→ **Work order**
Will you quote all of the entries, word for word?

- - - -

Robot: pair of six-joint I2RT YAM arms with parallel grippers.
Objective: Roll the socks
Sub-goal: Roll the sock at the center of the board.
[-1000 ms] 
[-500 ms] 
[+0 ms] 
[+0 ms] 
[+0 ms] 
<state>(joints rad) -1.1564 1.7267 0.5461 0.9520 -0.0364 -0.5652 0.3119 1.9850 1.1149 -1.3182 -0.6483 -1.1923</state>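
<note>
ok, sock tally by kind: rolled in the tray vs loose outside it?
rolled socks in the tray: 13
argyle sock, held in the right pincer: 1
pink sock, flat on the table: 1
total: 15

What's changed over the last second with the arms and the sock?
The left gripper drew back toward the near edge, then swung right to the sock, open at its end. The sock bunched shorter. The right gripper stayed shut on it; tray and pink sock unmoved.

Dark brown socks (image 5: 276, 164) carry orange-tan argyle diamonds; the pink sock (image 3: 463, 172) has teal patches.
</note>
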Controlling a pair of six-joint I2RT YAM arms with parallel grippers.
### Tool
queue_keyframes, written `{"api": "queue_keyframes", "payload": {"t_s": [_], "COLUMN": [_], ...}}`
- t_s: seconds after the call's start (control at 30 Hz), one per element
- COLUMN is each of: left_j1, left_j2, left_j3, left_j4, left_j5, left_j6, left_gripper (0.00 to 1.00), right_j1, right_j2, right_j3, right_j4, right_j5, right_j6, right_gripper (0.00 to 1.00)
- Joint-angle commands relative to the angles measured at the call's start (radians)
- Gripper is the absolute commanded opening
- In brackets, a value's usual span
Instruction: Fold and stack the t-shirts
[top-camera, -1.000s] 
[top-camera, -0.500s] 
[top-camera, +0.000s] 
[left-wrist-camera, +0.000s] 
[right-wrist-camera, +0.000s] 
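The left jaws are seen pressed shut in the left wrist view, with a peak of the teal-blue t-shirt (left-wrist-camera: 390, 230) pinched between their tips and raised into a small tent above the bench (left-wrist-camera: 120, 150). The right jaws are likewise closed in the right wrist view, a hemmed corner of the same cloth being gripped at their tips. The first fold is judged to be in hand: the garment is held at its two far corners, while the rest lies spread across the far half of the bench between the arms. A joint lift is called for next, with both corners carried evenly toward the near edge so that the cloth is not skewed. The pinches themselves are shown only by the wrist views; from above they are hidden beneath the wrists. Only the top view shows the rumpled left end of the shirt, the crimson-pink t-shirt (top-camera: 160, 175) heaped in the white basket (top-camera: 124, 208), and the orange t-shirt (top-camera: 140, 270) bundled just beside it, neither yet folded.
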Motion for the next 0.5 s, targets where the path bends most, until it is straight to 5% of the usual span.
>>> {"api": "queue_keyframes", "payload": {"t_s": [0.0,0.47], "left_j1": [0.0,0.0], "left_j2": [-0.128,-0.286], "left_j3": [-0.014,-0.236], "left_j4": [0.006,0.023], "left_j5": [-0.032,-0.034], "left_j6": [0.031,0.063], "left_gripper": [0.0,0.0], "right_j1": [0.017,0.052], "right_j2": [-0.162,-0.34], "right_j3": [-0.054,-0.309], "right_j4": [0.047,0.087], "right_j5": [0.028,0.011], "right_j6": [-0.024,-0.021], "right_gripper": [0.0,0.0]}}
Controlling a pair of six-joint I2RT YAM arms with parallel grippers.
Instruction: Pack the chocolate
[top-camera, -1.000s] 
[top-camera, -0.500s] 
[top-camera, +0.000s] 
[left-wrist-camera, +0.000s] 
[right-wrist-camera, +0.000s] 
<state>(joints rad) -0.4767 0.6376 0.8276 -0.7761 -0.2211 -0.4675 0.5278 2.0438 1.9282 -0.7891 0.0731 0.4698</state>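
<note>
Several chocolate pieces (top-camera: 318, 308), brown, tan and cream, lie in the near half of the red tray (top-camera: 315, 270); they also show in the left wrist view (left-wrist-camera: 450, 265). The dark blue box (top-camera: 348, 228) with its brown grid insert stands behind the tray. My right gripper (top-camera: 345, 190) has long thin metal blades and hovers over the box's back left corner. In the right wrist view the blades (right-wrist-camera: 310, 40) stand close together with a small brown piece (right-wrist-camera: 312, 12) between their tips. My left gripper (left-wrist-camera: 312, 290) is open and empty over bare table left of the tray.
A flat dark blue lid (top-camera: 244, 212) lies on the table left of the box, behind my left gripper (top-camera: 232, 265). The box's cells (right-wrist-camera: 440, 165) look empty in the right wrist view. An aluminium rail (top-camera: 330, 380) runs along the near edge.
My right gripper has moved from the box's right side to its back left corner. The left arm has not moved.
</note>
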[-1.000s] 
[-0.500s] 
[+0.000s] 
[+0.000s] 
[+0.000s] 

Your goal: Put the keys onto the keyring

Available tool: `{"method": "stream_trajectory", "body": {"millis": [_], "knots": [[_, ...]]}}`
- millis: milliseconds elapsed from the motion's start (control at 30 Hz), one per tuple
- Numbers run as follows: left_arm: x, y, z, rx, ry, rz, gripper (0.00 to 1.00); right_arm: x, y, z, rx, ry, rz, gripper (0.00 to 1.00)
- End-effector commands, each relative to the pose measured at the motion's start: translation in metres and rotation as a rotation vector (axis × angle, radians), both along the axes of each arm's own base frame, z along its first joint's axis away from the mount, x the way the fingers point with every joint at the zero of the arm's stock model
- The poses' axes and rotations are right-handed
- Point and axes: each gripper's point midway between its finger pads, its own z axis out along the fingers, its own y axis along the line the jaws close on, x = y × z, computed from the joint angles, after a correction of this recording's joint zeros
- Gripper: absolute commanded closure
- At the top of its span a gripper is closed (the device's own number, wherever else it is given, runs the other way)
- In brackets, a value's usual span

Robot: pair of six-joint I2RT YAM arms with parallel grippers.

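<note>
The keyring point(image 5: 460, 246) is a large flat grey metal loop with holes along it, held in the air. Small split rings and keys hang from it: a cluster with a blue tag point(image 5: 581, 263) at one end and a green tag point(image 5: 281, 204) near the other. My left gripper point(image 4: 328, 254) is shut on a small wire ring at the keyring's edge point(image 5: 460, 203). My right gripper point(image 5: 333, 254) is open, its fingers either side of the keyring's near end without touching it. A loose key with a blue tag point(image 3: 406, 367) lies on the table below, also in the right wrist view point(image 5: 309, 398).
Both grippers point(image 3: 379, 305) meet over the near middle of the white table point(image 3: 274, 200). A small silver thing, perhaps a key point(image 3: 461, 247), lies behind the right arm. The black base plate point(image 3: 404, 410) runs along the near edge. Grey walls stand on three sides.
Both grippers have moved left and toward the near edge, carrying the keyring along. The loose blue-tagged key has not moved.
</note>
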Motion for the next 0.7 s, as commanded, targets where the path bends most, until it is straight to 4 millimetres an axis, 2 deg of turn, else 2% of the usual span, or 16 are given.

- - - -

→ **Answer section**
Robot: pair of six-joint I2RT YAM arms with parallel grippers.
Objective: Roll the socks
Sub-goal: Roll the sock at the center of the board.
[-1000 ms] 
[-500 ms] 
[+0 ms] 
[+0 ms] 
[+0 ms] 
<state>(joints rad) -1.1564 1.7267 0.5461 0.9520 -0.0364 -0.5652 0.3119 1.9850 1.1149 -1.3182 -0.6483 -1.1923</state>
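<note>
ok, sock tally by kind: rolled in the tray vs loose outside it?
rolled socks in the tray: 13
argyle sock, held in the right pincer: 1
pink sock, flat on the table: 1
total: 15

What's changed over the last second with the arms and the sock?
The left gripper drew back toward the near edge, then swung right to the sock, open at its end. The sock bunched shorter. The right gripper stayed shut on it; tray and pink sock unmoved.

Dark brown socks (image 5: 276, 164) carry orange-tan argyle diamonds; the pink sock (image 3: 463, 172) has teal patches.
</note>
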Controlling a pair of six-joint I2RT YAM arms with parallel grippers.
### Tool
queue_keyframes, written `{"api": "queue_keyframes", "payload": {"t_s": [_], "COLUMN": [_], ...}}`
- t_s: seconds after the call's start (control at 30 Hz), one per element
- COLUMN is each of: left_j1, left_j2, left_j3, left_j4, left_j5, left_j6, left_gripper (0.00 to 1.00), right_j1, right_j2, right_j3, right_j4, right_j5, right_j6, right_gripper (0.00 to 1.00)
- Joint-angle commands relative to the angles measured at the call's start (radians)
- Gripper is the absolute commanded opening
- In brackets, a value's usual span
Instruction: Fold and stack the t-shirts
[top-camera, -1.000s] 
[top-camera, -0.500s] 
[top-camera, +0.000s] 
[left-wrist-camera, +0.000s] 
[right-wrist-camera, +0.000s] 
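The left jaws are seen pressed shut in the left wrist view, with a peak of the teal-blue t-shirt (left-wrist-camera: 390, 230) pinched between their tips and raised into a small tent above the bench (left-wrist-camera: 120, 150). The right jaws are likewise closed in the right wrist view, a hemmed corner of the same cloth being gripped at their tips. The first fold is judged to be in hand: the garment is held at its two far corners, while the rest lies spread across the far half of the bench between the arms. A joint lift is called for next, with both corners carried evenly toward the near edge so that the cloth is not skewed. The pinches themselves are shown only by the wrist views; from above they are hidden beneath the wrists. Only the top view shows the rumpled left end of the shirt, the crimson-pink t-shirt (top-camera: 160, 175) heaped in the white basket (top-camera: 124, 208), and the orange t-shirt (top-camera: 140, 270) bundled just beside it, neither yet folded.
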Motion for the next 0.5 s, targets where the path bends most, until it is straight to 5% of the usual span.
>>> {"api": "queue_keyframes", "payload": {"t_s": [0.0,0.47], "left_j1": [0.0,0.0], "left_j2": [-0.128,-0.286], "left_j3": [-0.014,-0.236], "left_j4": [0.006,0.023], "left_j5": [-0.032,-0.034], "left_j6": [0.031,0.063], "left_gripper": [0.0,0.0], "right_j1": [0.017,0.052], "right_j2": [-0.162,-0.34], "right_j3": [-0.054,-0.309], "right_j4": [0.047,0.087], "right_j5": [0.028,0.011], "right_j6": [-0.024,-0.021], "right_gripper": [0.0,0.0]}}
Controlling a pair of six-joint I2RT YAM arms with parallel grippers.
Instruction: Pack the chocolate
[top-camera, -1.000s] 
[top-camera, -0.500s] 
[top-camera, +0.000s] 
[left-wrist-camera, +0.000s] 
[right-wrist-camera, +0.000s] 
<state>(joints rad) -0.4767 0.6376 0.8276 -0.7761 -0.2211 -0.4675 0.5278 2.0438 1.9282 -0.7891 0.0731 0.4698</state>
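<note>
Several chocolate pieces (top-camera: 318, 308), brown, tan and cream, lie in the near half of the red tray (top-camera: 315, 270); they also show in the left wrist view (left-wrist-camera: 450, 265). The dark blue box (top-camera: 348, 228) with its brown grid insert stands behind the tray. My right gripper (top-camera: 345, 190) has long thin metal blades and hovers over the box's back left corner. In the right wrist view the blades (right-wrist-camera: 310, 40) stand close together with a small brown piece (right-wrist-camera: 312, 12) between their tips. My left gripper (left-wrist-camera: 312, 290) is open and empty over bare table left of the tray.
A flat dark blue lid (top-camera: 244, 212) lies on the table left of the box, behind my left gripper (top-camera: 232, 265). The box's cells (right-wrist-camera: 440, 165) look empty in the right wrist view. An aluminium rail (top-camera: 330, 380) runs along the near edge.
My right gripper has moved from the box's right side to its back left corner. The left arm has not moved.
</note>
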[-1.000s] 
[-0.500s] 
[+0.000s] 
[+0.000s] 
[+0.000s] 

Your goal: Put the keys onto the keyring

Available tool: `{"method": "stream_trajectory", "body": {"millis": [_], "knots": [[_, ...]]}}`
- millis: milliseconds elapsed from the motion's start (control at 30 Hz), one per tuple
- Numbers run as follows: left_arm: x, y, z, rx, ry, rz, gripper (0.00 to 1.00); right_arm: x, y, z, rx, ry, rz, gripper (0.00 to 1.00)
- End-effector commands, each relative to the pose measured at the motion's start: translation in metres and rotation as a rotation vector (axis × angle, radians), both along the axes of each arm's own base frame, z along its first joint's axis away from the mount, x the way the fingers point with every joint at the zero of the arm's stock model
- The poses' axes and rotations are right-handed
- Point and axes: each gripper's point midway between its finger pads, its own z axis out along the fingers, its own y axis along the line the jaws close on, x = y × z, computed from the joint angles, after a correction of this recording's joint zeros
- Gripper: absolute commanded closure
- At the top of its span a gripper is closed (the device's own number, wherever else it is given, runs the other way)
- In brackets, a value's usual span

Robot: pair of six-joint I2RT YAM arms with parallel grippers.

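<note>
The keyring point(image 5: 460, 246) is a large flat grey metal loop with holes along it, held in the air. Small split rings and keys hang from it: a cluster with a blue tag point(image 5: 581, 263) at one end and a green tag point(image 5: 281, 204) near the other. My left gripper point(image 4: 328, 254) is shut on a small wire ring at the keyring's edge point(image 5: 460, 203). My right gripper point(image 5: 333, 254) is open, its fingers either side of the keyring's near end without touching it. A loose key with a blue tag point(image 3: 406, 367) lies on the table below, also in the right wrist view point(image 5: 309, 398).
Both grippers point(image 3: 379, 305) meet over the near middle of the white table point(image 3: 274, 200). A small silver thing, perhaps a key point(image 3: 461, 247), lies behind the right arm. The black base plate point(image 3: 404, 410) runs along the near edge. Grey walls stand on three sides.
Both grippers have moved left and toward the near edge, carrying the keyring along. The loose blue-tagged key has not moved.
</note>
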Motion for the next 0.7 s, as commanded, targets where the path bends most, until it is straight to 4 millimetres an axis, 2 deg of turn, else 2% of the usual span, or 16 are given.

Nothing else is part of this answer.